WORK INSTRUCTION:
Exact transcription, pictures omitted: reproduce the listing below.
#### INPUT DATA
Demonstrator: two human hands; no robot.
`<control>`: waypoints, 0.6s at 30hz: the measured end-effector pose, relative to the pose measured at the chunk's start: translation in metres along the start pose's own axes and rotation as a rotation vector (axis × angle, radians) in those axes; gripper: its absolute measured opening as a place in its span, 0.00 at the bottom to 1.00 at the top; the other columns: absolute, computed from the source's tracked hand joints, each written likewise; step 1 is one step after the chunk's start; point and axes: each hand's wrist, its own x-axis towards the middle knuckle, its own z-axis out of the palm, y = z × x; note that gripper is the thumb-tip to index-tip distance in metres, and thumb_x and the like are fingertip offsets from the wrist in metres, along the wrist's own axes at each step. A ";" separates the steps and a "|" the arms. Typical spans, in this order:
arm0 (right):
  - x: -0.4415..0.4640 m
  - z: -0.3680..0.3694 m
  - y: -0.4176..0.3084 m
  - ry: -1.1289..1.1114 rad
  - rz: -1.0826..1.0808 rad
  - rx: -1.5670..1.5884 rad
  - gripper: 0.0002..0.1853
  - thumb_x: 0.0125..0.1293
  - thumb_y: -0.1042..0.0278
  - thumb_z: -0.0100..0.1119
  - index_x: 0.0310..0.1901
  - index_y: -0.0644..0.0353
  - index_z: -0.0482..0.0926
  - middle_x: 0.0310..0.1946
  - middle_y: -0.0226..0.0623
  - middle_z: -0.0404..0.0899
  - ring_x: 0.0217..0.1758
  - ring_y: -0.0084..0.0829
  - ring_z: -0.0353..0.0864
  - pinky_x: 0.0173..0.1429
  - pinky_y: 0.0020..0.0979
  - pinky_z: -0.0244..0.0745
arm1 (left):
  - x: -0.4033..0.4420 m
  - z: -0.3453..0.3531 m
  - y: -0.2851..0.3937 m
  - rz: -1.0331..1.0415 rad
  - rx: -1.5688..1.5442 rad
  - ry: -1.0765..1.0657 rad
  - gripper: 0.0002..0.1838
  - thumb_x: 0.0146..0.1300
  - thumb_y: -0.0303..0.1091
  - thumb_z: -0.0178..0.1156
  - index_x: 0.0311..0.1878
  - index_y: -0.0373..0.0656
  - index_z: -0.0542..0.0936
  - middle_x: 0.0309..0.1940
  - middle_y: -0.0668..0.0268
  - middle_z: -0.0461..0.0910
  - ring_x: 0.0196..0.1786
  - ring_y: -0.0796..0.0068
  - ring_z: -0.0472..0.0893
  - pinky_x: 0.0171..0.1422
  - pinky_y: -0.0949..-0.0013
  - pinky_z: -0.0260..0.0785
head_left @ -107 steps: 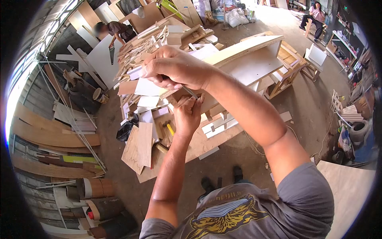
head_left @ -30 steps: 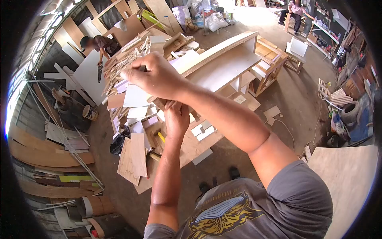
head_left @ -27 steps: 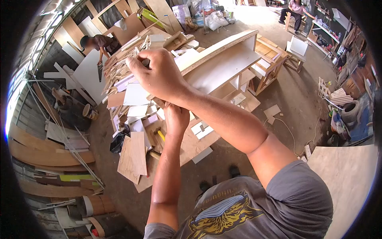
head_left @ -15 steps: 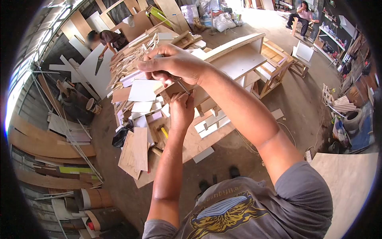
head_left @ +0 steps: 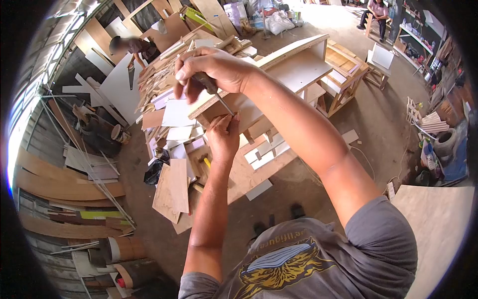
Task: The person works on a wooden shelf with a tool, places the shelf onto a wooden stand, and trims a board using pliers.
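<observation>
Workshop floor (head_left: 398, 119), brown, with boards (head_left: 69, 187) stacked at left. Bench (head_left: 244, 185), plywood-topped, strewn with offcuts (head_left: 179, 133). Wooden unit (head_left: 301, 74), long and open-fronted, on the bench. Right hand (head_left: 215, 67), arm stretched forward, wrist raised over the unit's near end, fingers loosely curled round a screwdriver (head_left: 211, 87). Left hand (head_left: 223, 137), lower, forearm straight, fingertips bunched beside the tip; anything pinched there, cannot tell. Screwdriver slanted, shaft downward, between both hands.

Dark, perhaps brown, on the screwdriver handle (head_left: 209, 85); silvery along its shaft (head_left: 227, 105). White inside the wooden box (head_left: 300, 74), pale tan along its edge (head_left: 286, 57). Grey across the shirt (head_left: 371, 236), printed in yellow and striped pale blue. Yellow on the hammer (head_left: 207, 162); black on the bag (head_left: 155, 172).
</observation>
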 end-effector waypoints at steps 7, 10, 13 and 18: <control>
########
EXERCISE OUTPUT:
Demonstrator: two human hands; no robot.
`<control>`: waypoints, 0.6s at 30hz: the measured end-effector pose, relative to the pose measured at the chunk's start: translation in metres along the start pose's own axes and rotation as a rotation vector (axis × angle, radians) in those axes; gripper: its absolute measured opening as a place in its span, 0.00 at the bottom to 1.00 at the top; the other columns: absolute, computed from the source's tracked hand joints, each written likewise; step 1 is one step after the chunk's start; point and axes: each hand's wrist, its own x-axis towards the middle knuckle, its own z-axis out of the palm, y = z × x; note that gripper is the thumb-tip to index-tip distance in metres, and thumb_x and the like are fingertip offsets from the wrist in metres, along the wrist's own axes at each step. A ";" separates the steps and a "|" the arms. Typical spans, in this order:
arm0 (right):
  - x: -0.4415..0.4640 m
  - z: -0.3680..0.3694 m
  - y: -0.4176..0.3084 m
  - ry: -1.1289..1.1114 rad
  - rz: -1.0826..1.0808 rad
  - rx: -1.5670..1.5884 rad
  - gripper: 0.0002..0.1853
  - thumb_x: 0.0125..0.1293
  - thumb_y: -0.1042..0.0278
  - thumb_z: -0.0100..0.1119
  - index_x: 0.0310..0.1901
  - index_y: -0.0644..0.0353
  - index_z: -0.0482..0.0926
  - middle_x: 0.0310..0.1946
  - middle_y: -0.0226..0.0623
  - middle_z: -0.0404..0.0899
  - ring_x: 0.0217..0.1758
  - ring_y: -0.0084..0.0829
  - ring_z: -0.0353..0.0864
  - pinky_x: 0.0173..0.1429
  - pinky_y: 0.0020..0.0979
  - pinky_z: -0.0244..0.0745
arm1 (left):
  - x: -0.4033..0.4420 m
  - z: -0.3453..0.3531 m
  - y: -0.2851..0.3937 m
  - rz: -1.0331..1.0415 rad
  - rx: -1.5688..1.5442 rad
  - ry: -1.0765..1.0657 rad
  - gripper: 0.0002..0.1838
  - thumb_x: 0.0146..0.1300
  - thumb_y: -0.0303..0.1091
  - thumb_z: -0.0178..0.1156
  - index_x: 0.0311..0.1878
  - index_y: -0.0373..0.0656
  - index_z: -0.0542..0.0936
  - middle_x: 0.0309..0.1940
  - middle_y: -0.0668..0.0268
  - middle_z: -0.0461..0.0910
  - ring_x: 0.0196..0.1786
  - ring_y: -0.0796..0.0068
  - ring_z: -0.0472..0.0893
  - pinky_x: 0.0171..0.1422
  - pinky_y: -0.0949..-0.0013
  - pinky_z: -0.0260..0.0785
head_left @ -107 steps: 
head_left @ -30 steps: 
head_left @ -27 steps: 
head_left @ -15 steps: 
head_left @ +0 steps: 
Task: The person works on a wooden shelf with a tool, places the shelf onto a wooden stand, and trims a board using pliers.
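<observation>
Workshop floor (head_left: 398, 119), brown, with boards (head_left: 69, 187) stacked at left. Bench (head_left: 244, 185), plywood-topped, strewn with offcuts (head_left: 179, 133). Wooden unit (head_left: 301, 74), long and open-fronted, on the bench. Right hand (head_left: 215, 67), arm stretched forward, wrist raised over the unit's near end, fingers loosely curled round a screwdriver (head_left: 211, 87). Left hand (head_left: 223, 137), lower, forearm straight, fingertips bunched beside the tip; anything pinched there, cannot tell. Screwdriver slanted, shaft downward, between both hands.

Dark, perhaps brown, on the screwdriver handle (head_left: 209, 85); silvery along its shaft (head_left: 227, 105). White inside the wooden box (head_left: 300, 74), pale tan along its edge (head_left: 286, 57). Grey across the shirt (head_left: 371, 236), printed in yellow and striped pale blue. Yellow on the hammer (head_left: 207, 162); black on the bag (head_left: 155, 172).
</observation>
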 end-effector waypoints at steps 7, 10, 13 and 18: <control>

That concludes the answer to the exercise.